Свое место он нашел сам, не на сцене, не в хоре, не на трибуне, а в партийном аппарате, за письменным столом, в кресле. Это оказалось его истинным местом, попал на него точно и, главное, вовремя. Кончилась гражданская война, и управлять начали именно кресла. У них оказалась власть.
Усидчивый, работоспособный, молчаливый, незаметный, он устраивал всех, ни к кому не примыкал, но каждый руководитель считал его своим человеком. В середине двадцатых годов он уже был секретарем одного из обкомов партии в Казахстане. Сталинская жесткая канцелярская система импонировала Николаю Ивановичу. Он уловил сущность этой системы, ее сердцевину: правильный подбор и расстановку кадров, нужных кадров, своих кадров. И когда вскоре началась внутрипартийная борьба за руководство, Николай Иванович безоговорочно поставил на Сталина, устранял его противников, выдвигал сторонников. В 1929 году в разгар коллективизации и раскулачивания его перевели в Москву на должность заместителя народного комиссара земледелия. Тут он готовил инструкции о выселении сотен тысяч крестьян, о переводе миллионов единоличников в коллективные хозяйства.
– Жалко людей, – как-то сказала жена.
– А меня тебе не жалко, сутками не вылезаю из Наркомата?
И правда, работал сутками, зато аккуратно представлял таблицы и сводки в ЦК с цифрами не только по каждой области, но и по отдельным районам. Здесь его заметил товарищ Сталин и в 1930 году перевел в аппарат ЦК на должность заведующего отделом кадров. Работая под руководством товарища Сталина, он сделал стремительную карьеру: кандидат в члены Политбюро, народный комиссар внутренних дел, подготовил и провел процесс Пятакова – Радека, готовит процесс военных. По существу, второй человек в партии. Сейчас уже все видят его место. Перед ним лебезят члены Политбюро, и они предчувствуют свою судьбу.

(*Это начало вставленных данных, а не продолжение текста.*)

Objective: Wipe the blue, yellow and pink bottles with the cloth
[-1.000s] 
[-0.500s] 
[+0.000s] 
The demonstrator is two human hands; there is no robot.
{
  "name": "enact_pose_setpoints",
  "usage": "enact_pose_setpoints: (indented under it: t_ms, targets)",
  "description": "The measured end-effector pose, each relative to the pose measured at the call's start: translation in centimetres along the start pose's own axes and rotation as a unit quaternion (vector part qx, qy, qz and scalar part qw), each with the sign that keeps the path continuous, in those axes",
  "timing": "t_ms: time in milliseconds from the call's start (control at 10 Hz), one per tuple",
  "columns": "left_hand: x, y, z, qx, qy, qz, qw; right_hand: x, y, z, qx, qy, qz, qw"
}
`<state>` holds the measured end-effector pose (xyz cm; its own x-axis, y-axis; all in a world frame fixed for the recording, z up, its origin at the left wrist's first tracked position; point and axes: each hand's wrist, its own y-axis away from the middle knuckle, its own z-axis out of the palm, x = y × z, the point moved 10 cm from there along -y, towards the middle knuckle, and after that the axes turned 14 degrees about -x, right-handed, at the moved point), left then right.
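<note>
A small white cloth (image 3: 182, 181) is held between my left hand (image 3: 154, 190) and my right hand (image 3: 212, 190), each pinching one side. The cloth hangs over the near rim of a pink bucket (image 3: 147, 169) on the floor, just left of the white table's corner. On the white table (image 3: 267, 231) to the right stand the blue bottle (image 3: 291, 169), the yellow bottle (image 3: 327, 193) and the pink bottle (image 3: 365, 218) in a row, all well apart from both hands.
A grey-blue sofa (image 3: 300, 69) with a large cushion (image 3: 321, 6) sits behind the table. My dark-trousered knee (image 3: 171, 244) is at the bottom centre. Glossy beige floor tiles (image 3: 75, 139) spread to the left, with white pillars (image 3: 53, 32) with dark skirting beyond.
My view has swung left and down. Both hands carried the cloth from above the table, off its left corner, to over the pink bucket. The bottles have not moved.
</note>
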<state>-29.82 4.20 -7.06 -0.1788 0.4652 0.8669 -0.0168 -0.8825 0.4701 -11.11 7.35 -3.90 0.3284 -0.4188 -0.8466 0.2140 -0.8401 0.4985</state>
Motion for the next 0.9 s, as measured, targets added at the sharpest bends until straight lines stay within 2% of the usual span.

Нервная работа. Ее делают исполнители, но и ему иногда приходится помогать, как сегодня с Путной. В гражданскую войну враг был ясен – буржуй и белогвардеец, в коллективизацию тоже ясен – кулак, ни те, ни другие ни в чем не должны были признаваться, их просто ставили к стенке. Сейчас не так, сейчас надо все оформлять, доказать вину каждого. Какими средствами доказать – не имеет значения, важно, чтобы подписал протокол, а средств для этого у НКВД достаточно. Звереешь на такой работе. Единственно, где он мог как-то расслабиться, передохнуть, играя с Наташкой, был дом. Теперь и дома нет.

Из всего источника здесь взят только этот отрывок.